Recorde aqui as incidências do encontro
Apesar de já se conhecer o temperamento de ambos, não deixa de ser curioso que, num mesmo jogo, os dois treinadores estivessem suspensos. Foi o caso de Luís Castro e Pepe Bordalás, que assistiram ao encontro a partir da bancada. O técnico da casa mostrou-se mais tranquilo com o início da sua equipa: os jogadores entraram intensos, com maior posse de bola, e Tundé atirou à barra logo aos cinco minutos.

Se foi por isso ou pela anulação (via VAR) do cartão vermelho ao goleador levantinista, Espí, por uma entrada sobre Djené, o treinador azulón ficou fora de si. Bordalás acabou por descarregar a frustração num vidro da cabine onde se encontrava, chegando a mandar calar um adepto. Os seus jogadores devem ter percebido o seu desagrado, pois os acordaram do torpor e impuseram o seu estilo habitual de várias interrupções, pressão sufocante ao adversário e tentativas de sair em contra-ataque. Ainda assim, o Levante conseguiu voltar a assumir o controlo e a ameaçar Soria. Pablo Martínez ainda viu um golo ser-lhe anulado por fora de jogo e Dela obrigou David Soria a uma defesa segura. Pelos pontos, a equipa da casa merecia mais, mas ao intervalo o nulo persistia.
Que momentos para falhar
O 0-0 podia ter mudado se Espí não tivesse desperdiçado um frente a frente com Soria. O remate de trivela com o pé direito parecia golo certo... mas o melhor jogador da LaLiga do mês de março, que somava seis golos nos últimos quatro jogos, não esteve inspirado. Tal como Dela, que também não foi feliz da marca de grande penalidade: rematou ao centro e rasteiro, e Soria, um dos bons guarda-redes, adivinhou-lhe a intenção.

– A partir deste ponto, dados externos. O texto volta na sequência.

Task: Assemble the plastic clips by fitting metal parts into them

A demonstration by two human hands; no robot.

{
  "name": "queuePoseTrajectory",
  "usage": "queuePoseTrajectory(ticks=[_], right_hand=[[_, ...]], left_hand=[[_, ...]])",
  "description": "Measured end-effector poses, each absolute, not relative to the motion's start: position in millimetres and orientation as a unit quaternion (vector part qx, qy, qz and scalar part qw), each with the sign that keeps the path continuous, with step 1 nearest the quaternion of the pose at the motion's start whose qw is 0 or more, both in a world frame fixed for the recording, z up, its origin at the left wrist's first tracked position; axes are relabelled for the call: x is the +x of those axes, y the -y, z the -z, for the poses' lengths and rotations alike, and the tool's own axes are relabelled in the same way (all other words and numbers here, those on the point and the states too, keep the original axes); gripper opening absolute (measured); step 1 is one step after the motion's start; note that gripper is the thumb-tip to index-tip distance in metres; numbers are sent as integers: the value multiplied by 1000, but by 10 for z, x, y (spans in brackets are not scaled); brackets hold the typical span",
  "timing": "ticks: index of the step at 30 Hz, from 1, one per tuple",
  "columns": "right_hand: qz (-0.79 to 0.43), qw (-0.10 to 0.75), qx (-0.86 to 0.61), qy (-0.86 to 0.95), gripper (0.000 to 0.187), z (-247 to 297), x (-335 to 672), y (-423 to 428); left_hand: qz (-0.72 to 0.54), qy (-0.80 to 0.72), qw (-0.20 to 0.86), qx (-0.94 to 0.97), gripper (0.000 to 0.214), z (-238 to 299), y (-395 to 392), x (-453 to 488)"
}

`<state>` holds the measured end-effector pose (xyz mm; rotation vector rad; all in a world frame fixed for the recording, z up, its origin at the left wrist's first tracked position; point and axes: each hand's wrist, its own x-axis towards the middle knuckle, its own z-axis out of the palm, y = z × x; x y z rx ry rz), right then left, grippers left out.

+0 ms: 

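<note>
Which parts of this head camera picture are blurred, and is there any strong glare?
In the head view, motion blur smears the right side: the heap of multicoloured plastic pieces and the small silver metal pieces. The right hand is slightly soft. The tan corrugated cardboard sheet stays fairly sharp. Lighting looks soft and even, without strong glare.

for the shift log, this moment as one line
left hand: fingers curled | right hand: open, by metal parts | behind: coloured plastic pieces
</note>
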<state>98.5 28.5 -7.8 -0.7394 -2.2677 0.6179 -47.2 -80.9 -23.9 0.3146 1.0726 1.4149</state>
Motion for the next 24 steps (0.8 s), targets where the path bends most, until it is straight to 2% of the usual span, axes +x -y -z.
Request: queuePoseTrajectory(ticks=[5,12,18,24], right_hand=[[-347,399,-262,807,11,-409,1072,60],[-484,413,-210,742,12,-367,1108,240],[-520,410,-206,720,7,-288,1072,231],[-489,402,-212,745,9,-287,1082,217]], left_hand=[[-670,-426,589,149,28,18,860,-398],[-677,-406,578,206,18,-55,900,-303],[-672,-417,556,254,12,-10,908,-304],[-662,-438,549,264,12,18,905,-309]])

Faltava ainda meia hora e tudo podia acontecer. O Getafe continuava sem dar sinais de vida no ataque, mais preocupado em fazer faltas. O oposto de um conjunto anfitrião que dominava territorialmente e onde o físico de Espí causava muitos problemas à defesa adversária. Faltava apenas o toque final, o golo, claro. E acabou por surgir com justiça. O cruzamento de Manu Sánchez encontrou um jogador faminto como Espí, que marcou o seu sétimo golo nos últimos cinco jogos, antecipou-se a todos e cabeceou para o fundo das redes, fazendo o 1-0.
O êxtase no Cidade de Valência transformou-se pouco depois numa enorme vontade de ouvir o apito final do árbitro. Ainda faltavam, com o tempo extra, cerca de dez minutos. E que final mais tranquilo teria sido se David Soria não tivesse defendido outro penálti. Sim, mais um penálti. Desta vez foi Iván Romero a falhar. Felizmente para o Levante, o Geta teve menos perigo do que uma faca de borracha e mostrou ainda menos ambição.